As usual, Miss Nina tells it like it is.

Whatever else is going on - and much, at the moment, is far from clear - something is wrong.  Not just in Baltimore, not just with police.  Something larger, and it's getting worse.  It's not all about race - although given our nation's benighted history, that sadly still has its place.  It's about bigger things - power, poverty (and wealth), and a world that for more and more people, for often wildly divergent reasons, seems less and less predictable, and therefore (concomitantly) both more frightening and less worth being part of.

The phrase "economic inequality" seems a dry answer, and while I don't believe it's a comprehensive one, it goes a long way to start the conversation.  The consequences of concentrating wealth at the top are myriad, but the starkest is the vast gap it leaves between between that top and everyone else, most particularly those at the far end of the spectrum.  In everyday practice, it becomes the spectre of wealthy congressmen coming up with ever more creative ways to torment the poor (no fish for you, you trashy food-stamp-takers,  you!), and on a more systematic level, over time, it's the disaster of dismantling what was once history's most comprehensive public-education program.  After all, if I can pay for the kids to go to the tony academy two streets over, why pay for that rotting high school downtown?  Our society today has, knowingly or not, a kind of zero-sum theory of social interaction - if you get more, I may get less.  And I'm keeping mine.
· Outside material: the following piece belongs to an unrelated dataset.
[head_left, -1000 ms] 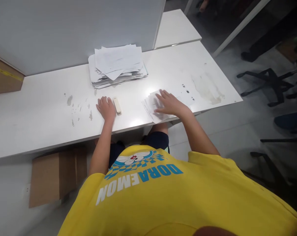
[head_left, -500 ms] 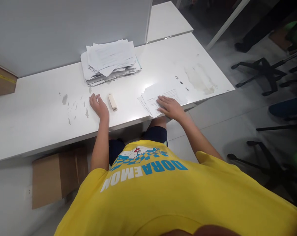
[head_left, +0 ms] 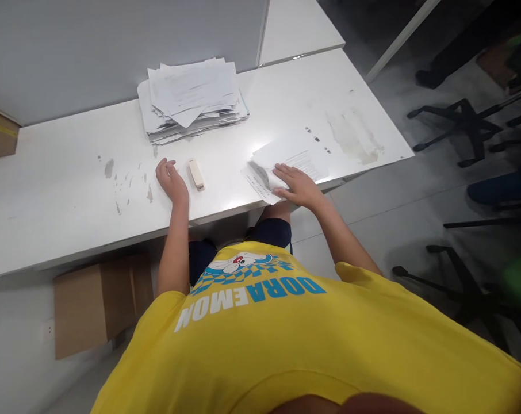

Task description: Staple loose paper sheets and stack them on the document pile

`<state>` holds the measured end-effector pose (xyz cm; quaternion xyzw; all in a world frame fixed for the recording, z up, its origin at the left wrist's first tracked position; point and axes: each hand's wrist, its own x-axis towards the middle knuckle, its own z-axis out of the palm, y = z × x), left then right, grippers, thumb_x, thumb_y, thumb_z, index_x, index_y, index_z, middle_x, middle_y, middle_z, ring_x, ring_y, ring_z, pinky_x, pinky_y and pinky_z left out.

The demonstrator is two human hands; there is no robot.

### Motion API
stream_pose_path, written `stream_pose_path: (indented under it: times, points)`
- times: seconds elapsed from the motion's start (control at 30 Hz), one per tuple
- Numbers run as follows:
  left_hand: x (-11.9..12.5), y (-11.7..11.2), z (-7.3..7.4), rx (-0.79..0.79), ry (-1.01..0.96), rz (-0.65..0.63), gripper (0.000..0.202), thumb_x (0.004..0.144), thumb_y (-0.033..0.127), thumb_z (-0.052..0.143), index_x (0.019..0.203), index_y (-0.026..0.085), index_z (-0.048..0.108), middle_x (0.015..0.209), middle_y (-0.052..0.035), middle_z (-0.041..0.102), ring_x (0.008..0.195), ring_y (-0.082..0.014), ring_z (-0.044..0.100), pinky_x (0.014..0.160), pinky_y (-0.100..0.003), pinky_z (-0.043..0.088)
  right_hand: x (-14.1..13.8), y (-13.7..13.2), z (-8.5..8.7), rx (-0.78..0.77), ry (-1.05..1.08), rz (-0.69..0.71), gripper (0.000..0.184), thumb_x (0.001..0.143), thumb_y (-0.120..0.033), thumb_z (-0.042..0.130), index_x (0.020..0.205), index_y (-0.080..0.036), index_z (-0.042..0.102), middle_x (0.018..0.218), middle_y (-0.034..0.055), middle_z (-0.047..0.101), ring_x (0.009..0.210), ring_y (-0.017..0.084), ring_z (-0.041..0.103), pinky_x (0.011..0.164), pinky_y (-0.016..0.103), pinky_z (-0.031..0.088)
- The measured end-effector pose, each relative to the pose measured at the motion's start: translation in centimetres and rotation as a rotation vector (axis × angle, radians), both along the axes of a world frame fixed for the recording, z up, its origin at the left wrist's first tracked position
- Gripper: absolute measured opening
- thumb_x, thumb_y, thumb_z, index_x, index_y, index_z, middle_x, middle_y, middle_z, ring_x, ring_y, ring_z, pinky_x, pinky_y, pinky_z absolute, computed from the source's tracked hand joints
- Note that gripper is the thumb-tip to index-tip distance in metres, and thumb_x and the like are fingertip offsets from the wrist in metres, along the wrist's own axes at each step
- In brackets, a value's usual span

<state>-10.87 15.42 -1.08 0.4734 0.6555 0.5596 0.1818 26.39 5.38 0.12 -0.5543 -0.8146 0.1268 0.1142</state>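
My left hand rests on the white table with loosely curled fingers, holding nothing. Just to its right lies a cream stapler, apart from the hand. My right hand is on a small pile of printed paper sheets near the table's front edge. At its fingertips, the left part of a sheet bends up, caught between the thumb and fingers. Under that bend, the printed lower sheet shows. The fingers partly cover the pile.
A thick, uneven stack of papers stands at the back against the grey partition. Small dark bits and a stain are on the right of the table. Cardboard boxes are under the table and at far left.
The top sheet's left part, flat before, now bends up at my right fingertips and uncovers the sheet below. My left hand stays beside the stapler. The view has shifted slightly.
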Motion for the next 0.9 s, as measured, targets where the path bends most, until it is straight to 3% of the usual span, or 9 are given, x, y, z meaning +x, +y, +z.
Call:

As is it with education, so it goes for for public health, and public services, and God help us, public infrastructure (how long will it be until bridges start collapsing?).  The fallout from the Reaganite worship of tax cuts above all other civic virtues is, I think, coming home to roost in the streets of Baltimore.  Ain't it hard just to live?

So far, sitting as I am this evening on the balcony of our comfortable little condo with its green suburban view, it seems to be a lovely spring.  I'm more than a little afraid, though, that it's going to be a long hot summer.

[I'd never heard this live version of "Baltimore" before; it's vastly different from the lushly arranged version on the album of the same name.  Simone apparently hated the album, in large part because of the arrangements, which were added to her vocal tracks after the fact; I don't, but I have to say this stripped-down version is pretty remarkable.]